▸ Task objective
What follows is a set of records; repeat all of them exactly.

--- Stored data Enclosed Below ---

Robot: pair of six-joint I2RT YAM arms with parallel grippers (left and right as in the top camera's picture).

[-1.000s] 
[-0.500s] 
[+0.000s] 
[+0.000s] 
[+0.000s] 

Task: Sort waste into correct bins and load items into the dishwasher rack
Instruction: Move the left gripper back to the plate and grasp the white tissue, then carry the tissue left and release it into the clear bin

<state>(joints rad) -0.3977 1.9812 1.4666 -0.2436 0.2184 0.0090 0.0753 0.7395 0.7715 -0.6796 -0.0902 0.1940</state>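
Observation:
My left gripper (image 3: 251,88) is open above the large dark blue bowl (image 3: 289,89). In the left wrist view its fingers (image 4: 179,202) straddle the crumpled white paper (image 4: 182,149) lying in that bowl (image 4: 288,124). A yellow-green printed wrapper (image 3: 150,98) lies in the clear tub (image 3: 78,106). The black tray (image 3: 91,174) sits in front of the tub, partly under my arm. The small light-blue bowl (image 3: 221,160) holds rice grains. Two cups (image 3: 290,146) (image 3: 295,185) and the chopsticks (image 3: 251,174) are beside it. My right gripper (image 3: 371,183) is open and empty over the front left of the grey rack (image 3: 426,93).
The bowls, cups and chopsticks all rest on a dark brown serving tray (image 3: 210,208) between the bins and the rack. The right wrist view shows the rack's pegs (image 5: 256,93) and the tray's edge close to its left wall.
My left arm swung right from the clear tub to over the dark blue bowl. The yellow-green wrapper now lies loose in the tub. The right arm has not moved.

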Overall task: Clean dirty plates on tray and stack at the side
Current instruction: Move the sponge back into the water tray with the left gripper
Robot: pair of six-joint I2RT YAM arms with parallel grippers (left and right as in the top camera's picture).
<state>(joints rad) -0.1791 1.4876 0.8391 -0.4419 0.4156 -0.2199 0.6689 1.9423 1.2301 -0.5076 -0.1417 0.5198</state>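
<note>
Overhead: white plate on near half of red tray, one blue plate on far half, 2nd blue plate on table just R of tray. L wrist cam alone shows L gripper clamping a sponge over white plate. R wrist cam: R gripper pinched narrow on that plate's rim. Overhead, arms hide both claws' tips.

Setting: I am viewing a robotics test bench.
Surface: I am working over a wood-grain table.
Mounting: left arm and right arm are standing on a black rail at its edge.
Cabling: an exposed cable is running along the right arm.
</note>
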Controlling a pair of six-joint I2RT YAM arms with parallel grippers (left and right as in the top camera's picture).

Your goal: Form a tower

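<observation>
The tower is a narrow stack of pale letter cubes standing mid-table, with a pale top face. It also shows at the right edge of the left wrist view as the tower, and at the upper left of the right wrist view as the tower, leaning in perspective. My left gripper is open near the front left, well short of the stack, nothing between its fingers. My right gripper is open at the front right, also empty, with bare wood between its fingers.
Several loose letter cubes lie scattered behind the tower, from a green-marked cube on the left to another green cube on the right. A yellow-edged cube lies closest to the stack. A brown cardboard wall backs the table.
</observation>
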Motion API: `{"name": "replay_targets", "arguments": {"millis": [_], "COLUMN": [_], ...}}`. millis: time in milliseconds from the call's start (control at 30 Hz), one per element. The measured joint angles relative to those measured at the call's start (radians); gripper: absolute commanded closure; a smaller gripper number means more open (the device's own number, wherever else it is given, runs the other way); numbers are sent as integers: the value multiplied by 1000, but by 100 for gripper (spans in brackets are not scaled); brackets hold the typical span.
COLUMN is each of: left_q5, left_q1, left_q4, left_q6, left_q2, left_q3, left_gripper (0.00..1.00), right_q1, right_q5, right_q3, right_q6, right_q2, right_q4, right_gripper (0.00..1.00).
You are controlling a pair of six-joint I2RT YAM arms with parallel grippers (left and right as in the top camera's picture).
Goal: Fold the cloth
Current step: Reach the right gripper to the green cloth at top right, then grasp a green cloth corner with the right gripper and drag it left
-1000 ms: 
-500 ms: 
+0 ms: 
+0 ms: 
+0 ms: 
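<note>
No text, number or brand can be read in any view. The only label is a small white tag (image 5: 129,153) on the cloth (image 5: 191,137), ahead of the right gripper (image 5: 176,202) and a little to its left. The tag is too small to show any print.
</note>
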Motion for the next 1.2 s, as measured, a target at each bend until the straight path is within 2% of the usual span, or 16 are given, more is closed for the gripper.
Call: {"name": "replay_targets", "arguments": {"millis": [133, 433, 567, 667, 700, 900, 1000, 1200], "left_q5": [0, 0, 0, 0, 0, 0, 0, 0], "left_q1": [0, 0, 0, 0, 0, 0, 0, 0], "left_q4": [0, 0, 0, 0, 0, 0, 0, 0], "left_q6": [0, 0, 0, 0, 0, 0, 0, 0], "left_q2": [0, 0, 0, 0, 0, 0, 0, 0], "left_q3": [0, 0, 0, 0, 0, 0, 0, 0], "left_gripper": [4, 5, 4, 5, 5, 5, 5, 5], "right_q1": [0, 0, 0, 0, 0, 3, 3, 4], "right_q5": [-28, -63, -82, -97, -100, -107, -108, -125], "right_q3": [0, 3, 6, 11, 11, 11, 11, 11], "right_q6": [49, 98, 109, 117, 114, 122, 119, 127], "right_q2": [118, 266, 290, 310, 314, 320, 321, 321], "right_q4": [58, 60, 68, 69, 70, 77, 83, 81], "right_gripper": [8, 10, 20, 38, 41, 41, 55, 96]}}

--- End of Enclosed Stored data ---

▸ Written solution
Robot: pair of six-joint I2RT YAM arms with parallel grippers (left and right as in the top camera's picture).

[-1.000s] 
[-0.500s] 
[+0.000s] 
[+0.000s] 
[+0.000s] 

Task: Sort waste into correct bins and load items into the dishwasher rack
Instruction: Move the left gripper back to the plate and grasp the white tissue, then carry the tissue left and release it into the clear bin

<state>(joints rad) -0.3977 1.9812 1.4666 -0.2436 0.2184 0.0090 0.0753 0.7395 0.7715 -0.6796 -0.0902 0.1940</state>
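Observation:
My left gripper (image 3: 251,88) is open above the large dark blue bowl (image 3: 289,89). In the left wrist view its fingers (image 4: 179,202) straddle the crumpled white paper (image 4: 182,149) lying in that bowl (image 4: 288,124). A yellow-green printed wrapper (image 3: 150,98) lies in the clear tub (image 3: 78,106). The black tray (image 3: 91,174) sits in front of the tub, partly under my arm. The small light-blue bowl (image 3: 221,160) holds rice grains. Two cups (image 3: 290,146) (image 3: 295,185) and the chopsticks (image 3: 251,174) are beside it. My right gripper (image 3: 371,183) is open and empty over the front left of the grey rack (image 3: 426,93).
The bowls, cups and chopsticks all rest on a dark brown serving tray (image 3: 210,208) between the bins and the rack. The right wrist view shows the rack's pegs (image 5: 256,93) and the tray's edge close to its left wall.
My left arm swung right from the clear tub to over the dark blue bowl. The yellow-green wrapper now lies loose in the tub. The right arm has not moved.
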
Overall task: Clean dirty plates on tray and stack at the side
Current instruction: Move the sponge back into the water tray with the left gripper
Robot: pair of six-joint I2RT YAM arms with parallel grippers (left and right as in the top camera's picture).
<state>(joints rad) -0.1791 1.4876 0.8391 -0.4419 0.4156 -0.2199 0.6689 1.9423 1.2301 -0.5076 -0.1417 0.5198</state>
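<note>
Overhead: white plate on near half of red tray, one blue plate on far half, 2nd blue plate on table just R of tray. L wrist cam alone shows L gripper clamping a sponge over white plate. R wrist cam: R gripper pinched narrow on that plate's rim. Overhead, arms hide both claws' tips.

Setting: I am viewing a robotics test bench.
Surface: I am working over a wood-grain table.
Mounting: left arm and right arm are standing on a black rail at its edge.
Cabling: an exposed cable is running along the right arm.
</note>
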Controlling a pair of six-joint I2RT YAM arms with parallel grippers (left and right as in the top camera's picture).

Your goal: Form a tower

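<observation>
The tower is a narrow stack of pale letter cubes standing mid-table, with a pale top face. It also shows at the right edge of the left wrist view as the tower, and at the upper left of the right wrist view as the tower, leaning in perspective. My left gripper is open near the front left, well short of the stack, nothing between its fingers. My right gripper is open at the front right, also empty, with bare wood between its fingers.
Several loose letter cubes lie scattered behind the tower, from a green-marked cube on the left to another green cube on the right. A yellow-edged cube lies closest to the stack. A brown cardboard wall backs the table.
</observation>
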Motion API: `{"name": "replay_targets", "arguments": {"millis": [_], "COLUMN": [_], ...}}`. millis: time in milliseconds from the call's start (control at 30 Hz), one per element. The measured joint angles relative to those measured at the call's start (radians); gripper: absolute commanded closure; a smaller gripper number means more open (the device's own number, wherever else it is given, runs the other way); numbers are sent as integers: the value multiplied by 1000, but by 100 for gripper (spans in brackets are not scaled); brackets hold the typical span.
COLUMN is each of: left_q5, left_q1, left_q4, left_q6, left_q2, left_q3, left_gripper (0.00..1.00), right_q1, right_q5, right_q3, right_q6, right_q2, right_q4, right_gripper (0.00..1.00).
You are controlling a pair of six-joint I2RT YAM arms with parallel grippers (left and right as in the top camera's picture).
Goal: Fold the cloth
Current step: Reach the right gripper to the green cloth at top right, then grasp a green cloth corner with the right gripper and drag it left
-1000 ms: 
-500 ms: 
+0 ms: 
+0 ms: 
+0 ms: 
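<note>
No text, number or brand can be read in any view. The only label is a small white tag (image 5: 129,153) on the cloth (image 5: 191,137), ahead of the right gripper (image 5: 176,202) and a little to its left. The tag is too small to show any print.
</note>
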Motion for the next 1.2 s, as measured, a target at each bend until the straight path is within 2% of the usual span, or 16 are given, more is closed for the gripper.
Call: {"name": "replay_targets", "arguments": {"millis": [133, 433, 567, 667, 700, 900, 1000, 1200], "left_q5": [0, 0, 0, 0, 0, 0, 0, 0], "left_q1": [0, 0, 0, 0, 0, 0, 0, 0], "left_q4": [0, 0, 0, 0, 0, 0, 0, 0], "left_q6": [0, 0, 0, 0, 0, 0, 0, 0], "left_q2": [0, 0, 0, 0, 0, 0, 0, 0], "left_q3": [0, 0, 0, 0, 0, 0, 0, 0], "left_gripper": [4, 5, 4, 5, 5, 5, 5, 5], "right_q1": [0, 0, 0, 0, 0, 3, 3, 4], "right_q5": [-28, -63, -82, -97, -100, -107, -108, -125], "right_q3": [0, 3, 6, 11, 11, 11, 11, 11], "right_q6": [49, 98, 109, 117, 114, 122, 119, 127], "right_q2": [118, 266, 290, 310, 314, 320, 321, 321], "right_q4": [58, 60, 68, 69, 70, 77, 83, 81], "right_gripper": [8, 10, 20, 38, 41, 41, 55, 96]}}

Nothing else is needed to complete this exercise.